Grade: D
In one of the many mawkish conversations that occur in Greg Berlanti’s trite ensemble piece about the trials and tribulations of a group of gay pals in L.A., the old, wise character Jack, around whose bar the guys congregate, speaks sagely to one of the brood about the often-frustrating search for a significant other. The problem, he emphasizes, is that everybody seems to be looking for somebody who’s exceptional; but most everyone is just “gay and average.” As “The Broken Hearts Club” demonstrates, however, there’s such a thing as being gay and below average, too.

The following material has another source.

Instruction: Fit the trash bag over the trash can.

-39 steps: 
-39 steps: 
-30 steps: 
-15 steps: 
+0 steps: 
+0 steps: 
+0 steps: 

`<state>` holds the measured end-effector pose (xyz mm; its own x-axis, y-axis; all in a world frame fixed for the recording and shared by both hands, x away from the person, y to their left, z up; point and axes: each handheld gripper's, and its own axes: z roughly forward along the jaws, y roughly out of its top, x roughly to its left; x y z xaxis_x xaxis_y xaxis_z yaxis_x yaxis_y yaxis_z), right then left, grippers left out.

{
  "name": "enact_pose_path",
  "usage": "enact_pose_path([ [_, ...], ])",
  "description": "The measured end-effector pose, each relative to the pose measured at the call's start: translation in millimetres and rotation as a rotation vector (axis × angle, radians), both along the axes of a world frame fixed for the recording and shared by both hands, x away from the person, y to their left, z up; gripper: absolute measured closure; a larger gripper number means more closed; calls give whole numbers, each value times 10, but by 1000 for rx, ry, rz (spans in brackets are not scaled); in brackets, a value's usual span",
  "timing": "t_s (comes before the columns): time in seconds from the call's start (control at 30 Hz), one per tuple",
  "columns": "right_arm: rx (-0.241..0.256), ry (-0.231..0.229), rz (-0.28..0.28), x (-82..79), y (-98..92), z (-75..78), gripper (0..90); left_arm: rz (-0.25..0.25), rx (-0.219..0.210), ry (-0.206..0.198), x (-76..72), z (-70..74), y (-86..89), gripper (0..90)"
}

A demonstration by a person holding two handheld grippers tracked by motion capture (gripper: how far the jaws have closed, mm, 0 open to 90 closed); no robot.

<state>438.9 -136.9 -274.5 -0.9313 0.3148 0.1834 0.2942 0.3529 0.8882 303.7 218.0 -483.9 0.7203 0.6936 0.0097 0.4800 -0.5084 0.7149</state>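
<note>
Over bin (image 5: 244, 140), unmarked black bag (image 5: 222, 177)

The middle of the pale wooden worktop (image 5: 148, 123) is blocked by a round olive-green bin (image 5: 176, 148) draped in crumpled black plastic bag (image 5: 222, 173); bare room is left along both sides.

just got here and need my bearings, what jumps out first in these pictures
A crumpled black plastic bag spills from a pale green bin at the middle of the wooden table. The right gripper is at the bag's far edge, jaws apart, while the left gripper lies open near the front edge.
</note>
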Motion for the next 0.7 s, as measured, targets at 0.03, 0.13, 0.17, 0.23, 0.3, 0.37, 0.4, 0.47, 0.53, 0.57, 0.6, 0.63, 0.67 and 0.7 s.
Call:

Although its makers would never admit it, their picture has a lot in common with William Friedkin’s “The Boys in the Band” (1970), in which a bunch of homosexuals indulged in lacerating behavior toward one another during a party. Here the fellows who make up the “club” don’t exhibit the same degree of self-loathing that those in the “band” displayed, and, the times being very different, they don’t engage in the sort of self-destructive behavior that the miserable denizens of Friedkin’s picture did. But despite Berlanti’s obvious desire to make the characters here less uptight and more at ease with themselves, his creations remain for the most part fundamentally self-absorbed and almost exclusively focused on the difficulties of their interrelationships; they exchange lots of catty dialogue that’s supposed to have a sharply humorous edge, but are all basically sick at heart when you dig beneath the surface bravado. And that’s not much unlike what Friedkin purveyed in his filmization of Mart Crowley’s play. The more things have changed, the more they seem the same here.
It would help if Berlanti were able to draw his characters with any real depth or poignancy. But this scripter of “Dawson’s Creek” shows about the same level of insight and profundity on the big screen as he does on the small one; his theatrical script is as shallow as the ones he cranks out for his series. The figures in “Club” are all glib, superficial types, as stereotypical as those whom Crowley fashioned so long ago. There’s the aging artist Dennis (Timothy Olyphant), who’s reached a mid-life crisis, and his dashing if a bit dim roommate Cole (Dean Cain). There’s Kevin, the kid just coming out (Andrew Keegan). There’s effeminate Taylor (Billy Porter) who’s destroyed by his lover’s infidelity, and disconsolate Patrick (Ben Weber) who’s asked by his lesbian sister to father the child she and her partner want, and Benji (Zach Braff) who links up with a gym guy to unhappy effect, and Howie (Matt McGrath) who’s lovesick over his ex Marshall (Justin Theroux). And presiding over all, like an amiable den mother, is the lovable Jack. All these characters bicker as they talk interminably about their emotional turmoil; some of the individual lines are lively enough, but as a whole the discourse is just too facile and contrived to seem anything but what it is: stagey phoniness. And then Berlanti tosses in “crises”–breakups, struggles over partners, career choices, overdoses, even a convenient heart attack–to drag the piece toward resolutions for various of the characters and a predictably heart-tugging finale. It’s all so calculated and dramatically obvious as to resemble a season’s worth of a WB series crammed into a mere ninety minutes.
Most of the cast doesn’t help, overplaying with the customary gusto of those saddled with the task of depicting stereotypical gays (even the veteran Mahoney falls into the trap, though Porter is the worst offender). The only exceptions are Cain and Keegan, who manage to be unforced and natural rather than over-the-top; Cain in particular draws an affable, comfortable figure.
But unless you want to see a former Superman playing a gay guy, “The Broken Hearts Club” has disappointingly little to offer. At another point amidst the verbiage one of the crew complains that despite their friendship, the members of the club make each other miserable. He’s far too modest: they make the audience pretty miserable, too.